The answer should hold only the lines from the beginning of the listing below to the line containing "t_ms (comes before", both included, with every picture left out.

-.-.-

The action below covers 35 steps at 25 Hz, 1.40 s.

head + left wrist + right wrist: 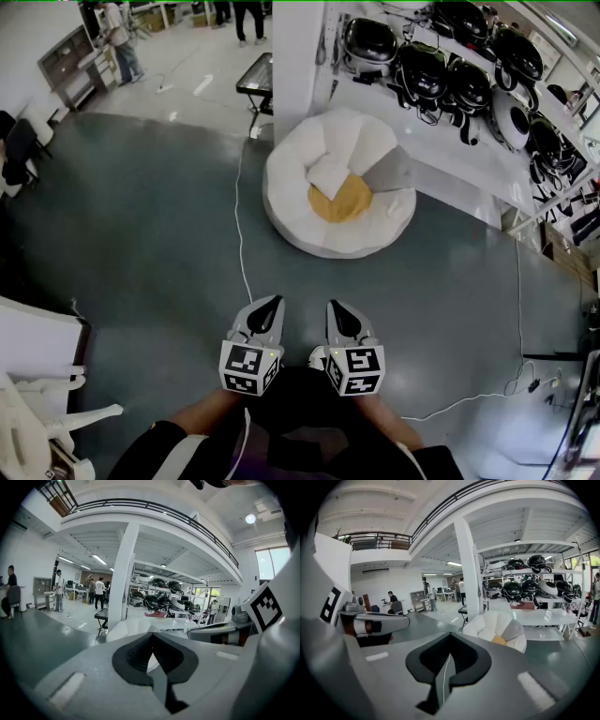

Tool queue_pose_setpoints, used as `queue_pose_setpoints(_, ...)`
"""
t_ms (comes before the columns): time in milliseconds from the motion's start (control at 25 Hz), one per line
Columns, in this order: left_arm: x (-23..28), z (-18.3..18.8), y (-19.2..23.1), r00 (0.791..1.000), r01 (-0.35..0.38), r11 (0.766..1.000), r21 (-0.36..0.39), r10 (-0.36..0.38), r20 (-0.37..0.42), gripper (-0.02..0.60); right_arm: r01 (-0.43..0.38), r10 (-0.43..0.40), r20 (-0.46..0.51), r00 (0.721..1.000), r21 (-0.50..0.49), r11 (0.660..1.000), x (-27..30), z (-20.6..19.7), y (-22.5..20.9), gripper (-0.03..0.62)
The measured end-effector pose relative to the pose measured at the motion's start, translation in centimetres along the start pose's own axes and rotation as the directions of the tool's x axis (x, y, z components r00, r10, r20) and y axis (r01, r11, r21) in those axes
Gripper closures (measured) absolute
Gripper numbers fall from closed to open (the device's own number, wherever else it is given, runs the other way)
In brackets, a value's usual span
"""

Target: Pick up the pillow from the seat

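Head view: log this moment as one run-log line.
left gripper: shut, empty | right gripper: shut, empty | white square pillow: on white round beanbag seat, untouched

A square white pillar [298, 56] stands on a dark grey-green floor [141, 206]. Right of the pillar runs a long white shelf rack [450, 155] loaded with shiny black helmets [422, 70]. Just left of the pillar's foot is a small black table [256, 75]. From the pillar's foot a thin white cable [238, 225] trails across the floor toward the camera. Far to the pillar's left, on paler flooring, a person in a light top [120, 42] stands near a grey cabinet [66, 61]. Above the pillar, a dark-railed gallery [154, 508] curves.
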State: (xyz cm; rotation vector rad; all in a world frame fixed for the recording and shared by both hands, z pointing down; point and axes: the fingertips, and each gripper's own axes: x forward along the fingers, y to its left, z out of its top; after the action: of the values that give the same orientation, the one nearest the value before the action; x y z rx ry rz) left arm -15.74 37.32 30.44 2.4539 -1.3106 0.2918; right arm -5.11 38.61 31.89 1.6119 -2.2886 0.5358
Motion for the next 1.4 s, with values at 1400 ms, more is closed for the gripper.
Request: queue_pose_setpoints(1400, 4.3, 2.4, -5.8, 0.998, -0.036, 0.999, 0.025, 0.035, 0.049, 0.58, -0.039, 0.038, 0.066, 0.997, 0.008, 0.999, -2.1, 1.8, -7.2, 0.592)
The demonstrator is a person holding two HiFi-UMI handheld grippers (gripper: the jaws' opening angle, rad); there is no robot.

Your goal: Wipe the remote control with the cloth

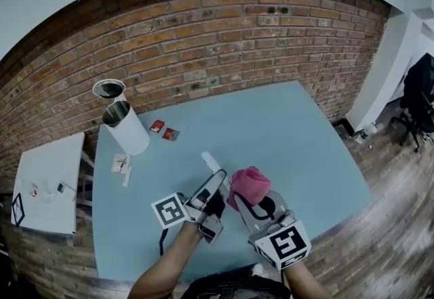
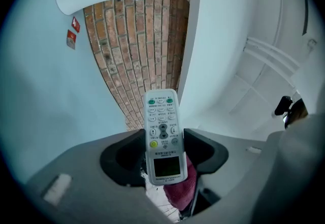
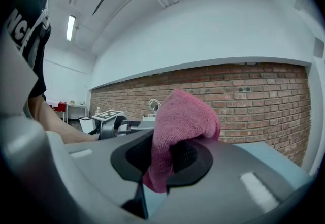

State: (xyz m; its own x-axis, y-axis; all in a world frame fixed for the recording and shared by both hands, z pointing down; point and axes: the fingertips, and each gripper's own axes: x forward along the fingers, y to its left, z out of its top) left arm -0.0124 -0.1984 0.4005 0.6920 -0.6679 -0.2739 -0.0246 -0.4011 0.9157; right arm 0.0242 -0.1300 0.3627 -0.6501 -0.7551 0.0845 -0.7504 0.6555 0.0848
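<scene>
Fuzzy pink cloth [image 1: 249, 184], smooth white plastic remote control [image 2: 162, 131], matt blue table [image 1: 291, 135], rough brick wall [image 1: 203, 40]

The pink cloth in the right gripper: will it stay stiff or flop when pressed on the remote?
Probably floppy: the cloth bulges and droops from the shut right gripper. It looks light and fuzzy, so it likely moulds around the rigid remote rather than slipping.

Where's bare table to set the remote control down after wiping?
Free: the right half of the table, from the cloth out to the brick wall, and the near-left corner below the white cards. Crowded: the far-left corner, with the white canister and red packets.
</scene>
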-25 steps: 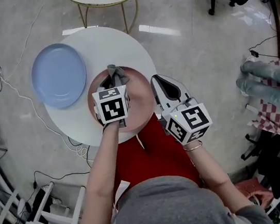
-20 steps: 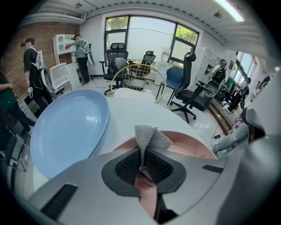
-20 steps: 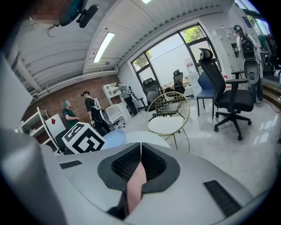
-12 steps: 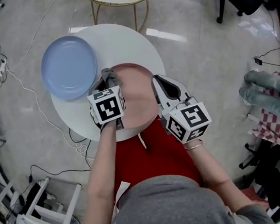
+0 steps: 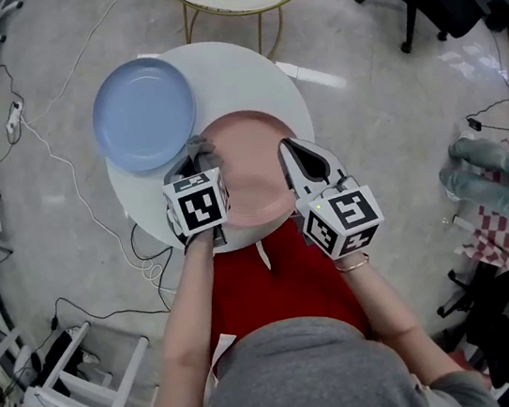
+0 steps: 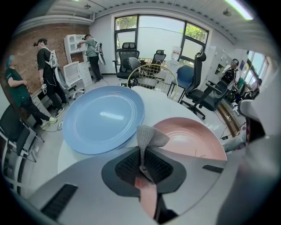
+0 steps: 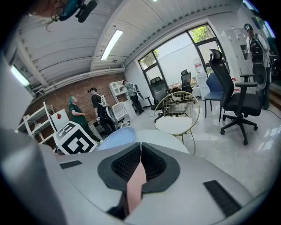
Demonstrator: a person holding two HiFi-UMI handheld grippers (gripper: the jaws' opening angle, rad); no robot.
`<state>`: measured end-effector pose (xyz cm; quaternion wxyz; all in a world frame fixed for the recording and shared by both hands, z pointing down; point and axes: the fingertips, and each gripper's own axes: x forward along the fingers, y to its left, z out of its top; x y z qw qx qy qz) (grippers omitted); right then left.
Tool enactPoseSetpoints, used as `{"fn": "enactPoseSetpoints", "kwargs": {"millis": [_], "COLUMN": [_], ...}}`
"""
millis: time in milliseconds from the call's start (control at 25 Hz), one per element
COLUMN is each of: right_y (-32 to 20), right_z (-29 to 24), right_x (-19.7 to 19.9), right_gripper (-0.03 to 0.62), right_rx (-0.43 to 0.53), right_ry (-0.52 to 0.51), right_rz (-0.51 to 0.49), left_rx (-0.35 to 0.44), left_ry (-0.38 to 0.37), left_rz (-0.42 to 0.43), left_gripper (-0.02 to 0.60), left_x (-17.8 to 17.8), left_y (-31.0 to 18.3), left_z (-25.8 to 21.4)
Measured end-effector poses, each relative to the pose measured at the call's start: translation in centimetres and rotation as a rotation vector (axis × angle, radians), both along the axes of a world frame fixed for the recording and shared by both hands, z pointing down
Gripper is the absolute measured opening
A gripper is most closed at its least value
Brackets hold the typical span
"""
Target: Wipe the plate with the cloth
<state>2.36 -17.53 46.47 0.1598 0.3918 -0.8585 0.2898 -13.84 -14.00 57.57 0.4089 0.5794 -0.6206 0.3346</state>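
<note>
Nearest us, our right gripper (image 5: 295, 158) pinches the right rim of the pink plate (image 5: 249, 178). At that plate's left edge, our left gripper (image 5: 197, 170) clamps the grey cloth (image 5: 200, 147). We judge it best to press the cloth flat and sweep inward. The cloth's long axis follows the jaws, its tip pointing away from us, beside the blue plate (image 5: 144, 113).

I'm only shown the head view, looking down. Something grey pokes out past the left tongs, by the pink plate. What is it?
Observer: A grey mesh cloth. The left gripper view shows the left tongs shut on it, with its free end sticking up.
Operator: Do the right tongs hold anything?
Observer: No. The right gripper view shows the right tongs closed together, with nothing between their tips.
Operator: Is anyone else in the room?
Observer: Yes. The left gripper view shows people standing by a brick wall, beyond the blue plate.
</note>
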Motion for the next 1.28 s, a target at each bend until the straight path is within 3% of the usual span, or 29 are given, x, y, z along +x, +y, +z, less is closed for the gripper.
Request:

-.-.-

REPLY TO THE EXERCISE –
The action below covers 35 steps at 25 Hz, 1.40 s.

head + left wrist + right wrist: 

Tool queue_pose_setpoints, used as `queue_pose_setpoints(_, ...)`
"""
t_ms (comes before the columns): time in milliseconds from the motion's start (control at 25 Hz), one per line

With this, the exercise has been completed.